IMPORTANT – always ask the vet to check the cat for a microchip before operating. If the cat has a microchip then he may be a domestic pet with an owner and may not be a community cat. If a microchip number is found then the next step is to check for the microchip number on the Petsafe Qatar website (this is where pet owners should register their pets to link them to their pet). If no details come up on the website then ring around the other local vet practices to try and locate any potential owner - not all pet owners register their pets, but they are likely to be registered at one of the local vet practices. See the list of local vet practices in our useful links section.
POST SURGERY/RECOVERY STAGEMost veterinarian clinics offer a boarding recovery service post surgery. On average it costs between QR 50 - 100 per night.
If you are going to do the recovery stage yourself, please read carefully the guide below.
After surgery cats will need a quiet, safe place to recover where they will not be disturbed. Keep the cats in a temperature-controlled environment. When the cats are recovering from anaesthesia they are unable to regulate their body temperature, ensure the cats don't get too hot or too cold, the ideal temperature would be 70 Fahrenheit (20 degrees). A spare unused bathroom is often a good location for recovery.
Keep the traps covered at all times to reduce the cats' stress. Never allow the cats out of the trap, or open the trap doors without inserting a trap divider first. Do not attempt to handle the cats, or put your fingers through the bars. Human interaction is extremely stressful for them.
Give the cats food and water after they wake up. Feed kittens under 6 months old shortly after they wake from anaesthesia, adult cats can be fed a few hours after they wake (8 hours after surgery). When feeding the cats, lift the back door of the trap slowly and only allow a small gap, slide a plastic lid with a little bit of food on it through the gap—don’t put your hand inside.
You can also use an isolator or trap divider to do this if you have the type of trap that doesn't have a back door that lifts up.
Check the cats for their progress. If you notice bleeding, swelling, lethargy, vomiting, having difficulty breathing, or not fully waking up, get veterinary assistance immediately. Lack of appetite is a concern, but be aware that many healthy cats will refuse to eat in a trap.
Adult cats can be returned to the trapping site 12 to 24 hours after surgery depending on recovery speed. In some cases, females require 48 hours to recover, males can generally be released the next day. Make sure all cats are fully conscious, clear-eyed, and alert before release.

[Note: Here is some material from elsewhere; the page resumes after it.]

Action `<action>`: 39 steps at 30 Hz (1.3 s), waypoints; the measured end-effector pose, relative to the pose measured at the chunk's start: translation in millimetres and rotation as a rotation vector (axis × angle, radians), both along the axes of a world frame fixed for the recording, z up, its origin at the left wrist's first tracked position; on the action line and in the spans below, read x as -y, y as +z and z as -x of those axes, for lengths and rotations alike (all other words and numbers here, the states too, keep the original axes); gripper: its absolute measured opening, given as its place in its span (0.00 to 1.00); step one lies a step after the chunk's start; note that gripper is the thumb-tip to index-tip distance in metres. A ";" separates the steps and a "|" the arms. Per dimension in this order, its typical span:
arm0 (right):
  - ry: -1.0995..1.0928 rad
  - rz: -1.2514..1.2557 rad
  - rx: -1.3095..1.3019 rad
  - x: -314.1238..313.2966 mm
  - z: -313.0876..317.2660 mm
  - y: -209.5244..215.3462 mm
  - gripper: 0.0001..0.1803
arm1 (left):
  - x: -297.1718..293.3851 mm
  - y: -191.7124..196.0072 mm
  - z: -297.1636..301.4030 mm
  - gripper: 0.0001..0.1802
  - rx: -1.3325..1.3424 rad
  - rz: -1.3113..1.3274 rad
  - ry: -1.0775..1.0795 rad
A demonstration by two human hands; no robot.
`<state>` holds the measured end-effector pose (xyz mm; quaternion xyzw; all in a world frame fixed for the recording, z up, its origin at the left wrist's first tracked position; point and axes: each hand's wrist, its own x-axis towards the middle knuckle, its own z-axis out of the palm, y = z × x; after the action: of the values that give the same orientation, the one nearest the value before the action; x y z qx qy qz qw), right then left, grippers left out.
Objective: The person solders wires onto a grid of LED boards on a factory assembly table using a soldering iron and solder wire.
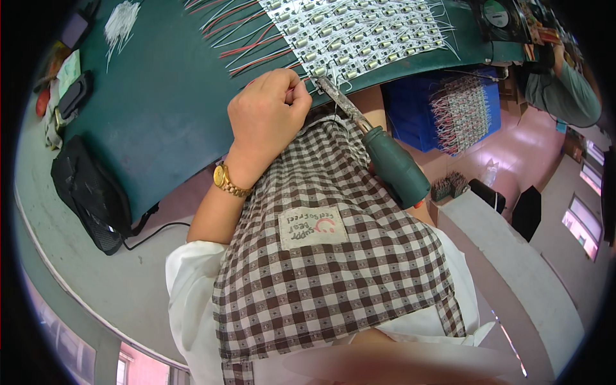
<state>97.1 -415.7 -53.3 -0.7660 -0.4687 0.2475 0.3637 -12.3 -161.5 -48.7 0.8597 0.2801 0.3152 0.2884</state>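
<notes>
My left hand (268, 106) is closed in a pinch at the near edge of a panel of small white circuit boards (359, 35). Thin wires run up to its fingers; exactly what the fingertips hold is hidden. A soldering iron (394, 160) with a dark green handle slants from the right, its tip at the corner of the panel beside my left hand. Behind the handle is my right hand (371, 169), mostly hidden, with only a little skin showing at the handle's edge. Red and white wires (250, 45) stick out from the panel's left side.
A bundle of white wires (120, 24) lies on the green tabletop (163, 83). A black bag (90, 192) sits at the table's left edge. Right of me, a blue bin (407, 109) carries more wired boards (462, 112). Another person's arm (568, 96) shows at the far right.
</notes>
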 end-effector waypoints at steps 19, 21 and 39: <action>-0.178 -0.095 -0.331 -7.3 9.3 31.2 0.09 | 3.4 0.1 4.4 0.03 0.004 -0.013 -0.024; -0.175 -0.184 -0.141 -3.4 12.0 27.3 0.05 | 4.2 0.6 4.4 0.04 -0.018 -0.014 -0.028; -0.639 0.846 -0.664 -0.6 0.5 0.5 0.08 | 8.0 -3.0 5.2 0.05 -0.038 -0.088 -0.100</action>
<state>96.6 -415.1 -52.8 -0.8284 0.0601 0.5154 0.2110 -17.6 -169.5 -51.7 0.8904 0.2279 0.2960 0.2602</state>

The stitches used by the veterinary staff are dissolvable, so they do not need to be removed.
RELEASEReturn the cats to the EXACT SAME LOCATION where you trapped them. Choose a time when it is quiet, point the trap door away from roads or high-traffic areas so
the cats don’t run into them. Keep your fingers and hands as far from the cat as possible when opening the trap, open the trap door and remove the cover. Move away and keep your distance. Sometimes it takes the cats a moment to realize where they are, but they will run off once they get their bearings.
Leave food and water for the released cat.

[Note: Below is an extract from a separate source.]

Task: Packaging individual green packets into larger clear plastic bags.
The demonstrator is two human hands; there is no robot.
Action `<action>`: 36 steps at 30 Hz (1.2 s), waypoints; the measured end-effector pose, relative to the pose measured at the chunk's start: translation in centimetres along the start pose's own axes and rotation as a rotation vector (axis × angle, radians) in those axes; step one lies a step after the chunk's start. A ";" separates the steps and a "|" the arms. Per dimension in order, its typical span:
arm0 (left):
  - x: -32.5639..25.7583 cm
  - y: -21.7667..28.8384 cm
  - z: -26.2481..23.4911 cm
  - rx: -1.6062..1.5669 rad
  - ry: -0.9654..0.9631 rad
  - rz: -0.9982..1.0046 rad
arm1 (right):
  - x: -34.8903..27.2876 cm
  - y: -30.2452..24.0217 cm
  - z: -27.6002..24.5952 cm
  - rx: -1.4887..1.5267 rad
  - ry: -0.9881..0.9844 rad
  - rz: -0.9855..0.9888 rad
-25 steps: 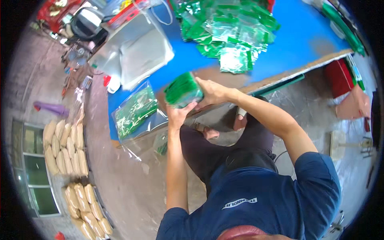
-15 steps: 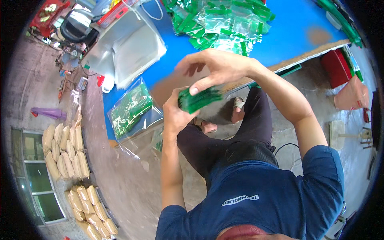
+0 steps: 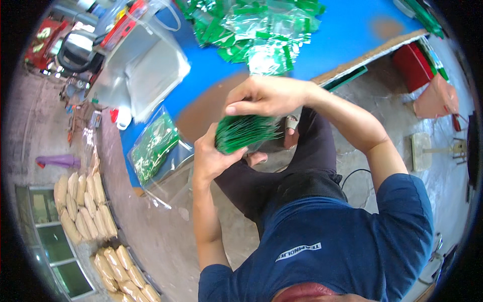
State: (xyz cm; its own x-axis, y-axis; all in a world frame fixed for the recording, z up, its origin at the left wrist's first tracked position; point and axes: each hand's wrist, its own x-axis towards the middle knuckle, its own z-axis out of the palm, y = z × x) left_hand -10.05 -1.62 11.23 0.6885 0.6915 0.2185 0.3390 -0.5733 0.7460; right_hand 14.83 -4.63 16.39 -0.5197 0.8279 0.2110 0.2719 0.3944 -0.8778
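Observation:
A thick stack of green plastic packets is held above my lap, its many thin edges showing side by side. My left hand grips the stack at its left end, with the thumb along the lower side. Over the top of the stack, my right hand is bent, its thumb and curled fingers closed at the upper left edge. Beyond my hands, a loose heap of clear and green packets covers part of the blue table.
A clear bag of green packets lies on the table's left corner. Behind it is a tray with clear plastic sheets. A red bin stands below at the right. Tan sacks are piled on the left.
My right hand has come down from above onto the top of the stack. The stack has turned, so more of its layered edges show. The whole view has shifted slightly.

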 end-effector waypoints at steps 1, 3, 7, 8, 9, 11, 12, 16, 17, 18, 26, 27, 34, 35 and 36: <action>-0.3 -0.5 -0.1 -0.019 -0.026 0.008 | -0.3 -0.2 0.7 -0.024 0.034 -0.034; -0.4 0.2 0.2 -0.148 -0.092 -0.077 | -0.8 0.0 2.4 -0.191 0.110 -0.174; -2.0 -1.0 2.6 -0.499 -0.129 -0.212 | -1.0 1.6 3.7 -0.361 0.268 -0.098; -3.1 -1.7 3.7 -0.492 -0.126 -0.213 | -0.8 2.3 3.2 -0.294 0.377 -0.008; -4.3 -2.7 5.1 -0.804 -0.024 -0.344 | -0.2 4.5 1.8 -0.390 0.537 0.187; -6.7 -5.6 7.4 -1.350 0.188 -0.530 | 0.3 9.1 1.1 -0.484 0.697 0.386; -7.5 -6.4 7.9 -1.349 0.180 -0.532 | -0.2 11.3 1.7 -0.859 0.614 0.486; -10.0 -9.1 7.6 -1.808 0.493 -0.474 | -0.6 13.7 8.1 -1.132 0.408 0.208; -10.6 -9.5 7.3 -1.805 0.506 -0.462 | -0.6 13.6 8.3 -1.123 0.384 0.192; -10.8 -9.6 7.1 -1.804 0.514 -0.448 | -0.7 12.6 8.0 -0.876 0.325 0.097; -9.5 -8.6 8.6 -1.652 0.484 -0.599 | 0.0 10.1 5.5 -0.395 0.422 0.105; -9.5 -8.6 9.0 -1.699 0.440 -0.583 | 0.0 11.6 3.5 -0.670 0.586 0.265; -9.1 -6.5 9.2 -1.975 0.177 -0.197 | -4.4 12.0 6.0 -0.991 0.253 0.077; -8.6 -6.3 9.3 -2.011 0.120 -0.165 | -4.4 11.9 6.4 -0.862 0.146 -0.044; -8.3 -6.7 9.6 -2.014 0.121 -0.163 | -4.3 11.6 6.6 -0.735 0.048 -0.159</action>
State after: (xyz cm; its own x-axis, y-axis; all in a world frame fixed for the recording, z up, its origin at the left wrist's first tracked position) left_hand -11.86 -7.78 -1.62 0.6644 0.7451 0.0585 -0.7337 0.6353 0.2412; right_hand 14.87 -6.25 2.42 -0.5663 0.7488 0.3444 0.6760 0.6610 -0.3257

The cat may stay away from the area for a few days after being returned but will come back eventually.
Relocation should only be considered as a last resort under extreme circumstances when the cats’ lives are in imminent danger. In that case, be prepared by reading The Alley Cat Allies Guidelines for Safe Relocation of Feral Cats.
IMPORTANT: Even in the best case scenarios relocation can be very dangerous for cats and ineffective. Relocation is extremely stressful for cats. Community cats bond to their outdoor homes and will try to go back—in some cases cats have died in the process when people misguidedly believe that their life will be better someplace else.